(Stored items)
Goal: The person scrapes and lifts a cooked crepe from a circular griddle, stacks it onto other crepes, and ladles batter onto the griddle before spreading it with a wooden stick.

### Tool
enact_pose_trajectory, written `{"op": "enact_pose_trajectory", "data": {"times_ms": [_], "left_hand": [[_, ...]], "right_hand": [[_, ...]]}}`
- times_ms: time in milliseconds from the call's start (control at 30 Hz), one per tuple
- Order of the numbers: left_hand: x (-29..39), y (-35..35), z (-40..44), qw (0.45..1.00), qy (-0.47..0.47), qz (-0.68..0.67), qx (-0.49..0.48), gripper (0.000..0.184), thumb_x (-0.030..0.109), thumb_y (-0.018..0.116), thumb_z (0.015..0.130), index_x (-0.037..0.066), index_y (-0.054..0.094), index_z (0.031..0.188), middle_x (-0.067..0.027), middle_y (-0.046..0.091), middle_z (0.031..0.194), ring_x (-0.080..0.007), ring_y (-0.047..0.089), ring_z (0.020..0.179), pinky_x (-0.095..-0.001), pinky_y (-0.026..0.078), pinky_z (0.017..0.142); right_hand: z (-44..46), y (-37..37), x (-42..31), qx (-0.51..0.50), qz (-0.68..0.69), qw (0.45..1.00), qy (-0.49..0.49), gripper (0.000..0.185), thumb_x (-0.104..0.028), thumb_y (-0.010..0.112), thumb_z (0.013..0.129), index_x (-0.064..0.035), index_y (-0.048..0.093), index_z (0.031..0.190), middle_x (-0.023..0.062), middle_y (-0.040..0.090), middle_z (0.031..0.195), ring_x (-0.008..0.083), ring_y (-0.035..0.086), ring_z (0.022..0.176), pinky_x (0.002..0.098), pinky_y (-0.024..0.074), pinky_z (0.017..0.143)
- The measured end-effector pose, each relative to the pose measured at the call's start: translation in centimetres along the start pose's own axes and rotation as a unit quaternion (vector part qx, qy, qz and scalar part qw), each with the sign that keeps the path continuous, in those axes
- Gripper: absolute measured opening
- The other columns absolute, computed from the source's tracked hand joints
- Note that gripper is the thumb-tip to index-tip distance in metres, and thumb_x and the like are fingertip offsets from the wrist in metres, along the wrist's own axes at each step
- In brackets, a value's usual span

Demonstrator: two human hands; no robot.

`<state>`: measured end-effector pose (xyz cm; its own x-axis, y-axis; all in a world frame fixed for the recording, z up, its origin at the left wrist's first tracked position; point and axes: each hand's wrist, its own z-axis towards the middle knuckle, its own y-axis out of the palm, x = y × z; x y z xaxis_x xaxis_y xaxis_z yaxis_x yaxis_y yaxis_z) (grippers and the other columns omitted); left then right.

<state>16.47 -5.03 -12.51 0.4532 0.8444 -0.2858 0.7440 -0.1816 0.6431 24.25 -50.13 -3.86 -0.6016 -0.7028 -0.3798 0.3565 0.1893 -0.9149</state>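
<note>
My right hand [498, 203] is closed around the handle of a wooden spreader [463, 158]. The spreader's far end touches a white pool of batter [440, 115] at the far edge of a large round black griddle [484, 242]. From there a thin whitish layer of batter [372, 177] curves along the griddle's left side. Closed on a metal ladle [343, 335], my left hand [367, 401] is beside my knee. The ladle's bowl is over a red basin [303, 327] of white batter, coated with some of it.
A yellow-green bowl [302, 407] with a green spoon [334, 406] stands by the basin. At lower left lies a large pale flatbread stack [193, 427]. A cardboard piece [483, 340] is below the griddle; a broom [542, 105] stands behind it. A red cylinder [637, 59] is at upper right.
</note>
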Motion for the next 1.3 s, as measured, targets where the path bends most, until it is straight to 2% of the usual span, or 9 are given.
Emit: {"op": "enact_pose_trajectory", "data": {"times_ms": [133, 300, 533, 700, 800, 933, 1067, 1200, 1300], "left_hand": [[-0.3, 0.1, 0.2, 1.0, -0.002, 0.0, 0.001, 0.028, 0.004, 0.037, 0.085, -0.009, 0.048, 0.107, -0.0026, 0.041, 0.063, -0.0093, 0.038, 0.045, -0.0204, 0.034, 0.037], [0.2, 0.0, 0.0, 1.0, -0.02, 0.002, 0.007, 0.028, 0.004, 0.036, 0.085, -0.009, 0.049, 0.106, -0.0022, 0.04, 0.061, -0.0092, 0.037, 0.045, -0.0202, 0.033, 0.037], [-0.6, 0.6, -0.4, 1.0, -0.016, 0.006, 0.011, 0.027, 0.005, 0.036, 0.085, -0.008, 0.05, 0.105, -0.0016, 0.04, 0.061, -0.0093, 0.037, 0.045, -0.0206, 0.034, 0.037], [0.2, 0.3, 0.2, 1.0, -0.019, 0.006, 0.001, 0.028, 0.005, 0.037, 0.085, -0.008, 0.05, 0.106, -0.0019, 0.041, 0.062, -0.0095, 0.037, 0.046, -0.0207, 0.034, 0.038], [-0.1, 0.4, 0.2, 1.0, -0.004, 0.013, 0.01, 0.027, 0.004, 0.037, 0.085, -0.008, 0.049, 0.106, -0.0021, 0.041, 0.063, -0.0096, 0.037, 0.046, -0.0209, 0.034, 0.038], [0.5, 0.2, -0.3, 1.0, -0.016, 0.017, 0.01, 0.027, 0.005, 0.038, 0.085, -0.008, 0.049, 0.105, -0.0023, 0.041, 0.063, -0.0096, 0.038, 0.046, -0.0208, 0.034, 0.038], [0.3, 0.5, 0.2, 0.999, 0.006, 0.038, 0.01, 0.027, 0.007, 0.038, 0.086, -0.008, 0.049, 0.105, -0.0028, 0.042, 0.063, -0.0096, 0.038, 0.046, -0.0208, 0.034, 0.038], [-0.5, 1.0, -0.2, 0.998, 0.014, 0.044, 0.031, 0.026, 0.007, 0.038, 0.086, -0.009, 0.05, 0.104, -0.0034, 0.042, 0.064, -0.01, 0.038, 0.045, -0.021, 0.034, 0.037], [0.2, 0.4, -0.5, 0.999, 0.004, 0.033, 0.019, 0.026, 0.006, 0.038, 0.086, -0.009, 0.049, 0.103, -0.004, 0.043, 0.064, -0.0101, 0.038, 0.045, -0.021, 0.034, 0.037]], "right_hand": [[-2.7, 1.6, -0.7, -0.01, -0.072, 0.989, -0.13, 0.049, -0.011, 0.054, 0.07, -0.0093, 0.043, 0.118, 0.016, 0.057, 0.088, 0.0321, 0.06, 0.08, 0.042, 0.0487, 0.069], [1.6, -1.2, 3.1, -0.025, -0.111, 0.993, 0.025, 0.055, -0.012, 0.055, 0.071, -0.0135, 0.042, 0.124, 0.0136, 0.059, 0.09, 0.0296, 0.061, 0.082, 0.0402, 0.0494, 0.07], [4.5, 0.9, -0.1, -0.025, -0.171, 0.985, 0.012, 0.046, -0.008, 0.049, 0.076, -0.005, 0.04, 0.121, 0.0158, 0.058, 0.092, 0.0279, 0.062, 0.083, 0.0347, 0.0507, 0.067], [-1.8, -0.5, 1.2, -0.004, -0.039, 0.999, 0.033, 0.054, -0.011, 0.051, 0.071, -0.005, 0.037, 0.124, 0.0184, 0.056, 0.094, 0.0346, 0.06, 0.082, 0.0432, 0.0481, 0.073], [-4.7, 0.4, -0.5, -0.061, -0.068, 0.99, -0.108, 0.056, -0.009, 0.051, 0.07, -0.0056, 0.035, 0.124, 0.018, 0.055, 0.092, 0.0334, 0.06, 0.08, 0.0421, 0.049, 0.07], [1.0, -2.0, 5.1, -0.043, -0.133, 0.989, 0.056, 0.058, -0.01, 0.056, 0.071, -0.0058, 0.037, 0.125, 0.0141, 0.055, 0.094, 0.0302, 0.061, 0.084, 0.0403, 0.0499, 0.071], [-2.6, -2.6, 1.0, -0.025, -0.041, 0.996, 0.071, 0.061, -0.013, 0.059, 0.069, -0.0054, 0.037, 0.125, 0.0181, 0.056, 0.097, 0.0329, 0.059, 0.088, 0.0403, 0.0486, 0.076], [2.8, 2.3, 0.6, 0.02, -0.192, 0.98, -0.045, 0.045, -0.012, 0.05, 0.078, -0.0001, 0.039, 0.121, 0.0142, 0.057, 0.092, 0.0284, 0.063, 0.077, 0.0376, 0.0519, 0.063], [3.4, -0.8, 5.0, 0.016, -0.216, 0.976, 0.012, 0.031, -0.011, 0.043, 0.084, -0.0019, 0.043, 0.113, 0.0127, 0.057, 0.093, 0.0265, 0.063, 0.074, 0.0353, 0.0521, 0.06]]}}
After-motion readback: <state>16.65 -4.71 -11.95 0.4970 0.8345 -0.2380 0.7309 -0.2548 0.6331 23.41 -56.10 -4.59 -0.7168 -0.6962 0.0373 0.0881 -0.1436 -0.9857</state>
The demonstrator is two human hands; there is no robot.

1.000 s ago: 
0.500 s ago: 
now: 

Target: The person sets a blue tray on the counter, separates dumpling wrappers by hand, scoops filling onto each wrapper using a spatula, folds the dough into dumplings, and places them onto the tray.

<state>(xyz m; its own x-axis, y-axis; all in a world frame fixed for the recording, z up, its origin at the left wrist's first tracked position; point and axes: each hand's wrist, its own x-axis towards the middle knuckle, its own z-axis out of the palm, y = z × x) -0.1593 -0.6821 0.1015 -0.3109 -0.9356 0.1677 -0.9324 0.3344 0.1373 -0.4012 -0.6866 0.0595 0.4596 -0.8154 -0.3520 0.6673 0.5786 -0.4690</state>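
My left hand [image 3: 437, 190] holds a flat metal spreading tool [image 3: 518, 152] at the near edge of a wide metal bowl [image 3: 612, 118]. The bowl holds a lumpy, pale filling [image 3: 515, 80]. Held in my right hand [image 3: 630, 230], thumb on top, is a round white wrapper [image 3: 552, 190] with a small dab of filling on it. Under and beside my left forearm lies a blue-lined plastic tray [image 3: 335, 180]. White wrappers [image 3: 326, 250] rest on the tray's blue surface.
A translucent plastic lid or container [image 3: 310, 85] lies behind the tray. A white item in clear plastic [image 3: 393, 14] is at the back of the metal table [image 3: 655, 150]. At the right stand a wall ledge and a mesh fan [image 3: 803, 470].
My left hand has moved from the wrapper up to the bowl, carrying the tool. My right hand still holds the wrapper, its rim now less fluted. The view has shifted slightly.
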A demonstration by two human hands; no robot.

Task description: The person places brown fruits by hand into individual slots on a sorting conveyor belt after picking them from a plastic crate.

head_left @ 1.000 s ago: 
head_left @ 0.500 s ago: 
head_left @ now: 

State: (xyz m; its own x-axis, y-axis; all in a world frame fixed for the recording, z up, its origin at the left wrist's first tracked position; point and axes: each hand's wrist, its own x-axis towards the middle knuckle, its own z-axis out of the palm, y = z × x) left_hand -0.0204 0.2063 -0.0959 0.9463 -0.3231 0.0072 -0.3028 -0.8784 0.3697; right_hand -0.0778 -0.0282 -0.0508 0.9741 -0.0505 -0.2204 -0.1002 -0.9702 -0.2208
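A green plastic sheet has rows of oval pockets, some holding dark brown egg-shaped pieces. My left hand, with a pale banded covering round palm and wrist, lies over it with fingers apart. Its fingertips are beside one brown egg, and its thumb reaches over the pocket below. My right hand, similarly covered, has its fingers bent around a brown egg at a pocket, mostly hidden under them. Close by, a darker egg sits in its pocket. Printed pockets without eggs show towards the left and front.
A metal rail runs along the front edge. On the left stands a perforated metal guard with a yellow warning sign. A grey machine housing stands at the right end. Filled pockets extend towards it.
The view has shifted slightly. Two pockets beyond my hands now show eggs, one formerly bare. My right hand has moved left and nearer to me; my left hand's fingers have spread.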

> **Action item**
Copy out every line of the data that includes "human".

> **Solution to this problem**
Demonstrator: two human hands; no robot.
The demonstrator is two human hands; there is no robot.
A demonstration by two human hands; no robot.

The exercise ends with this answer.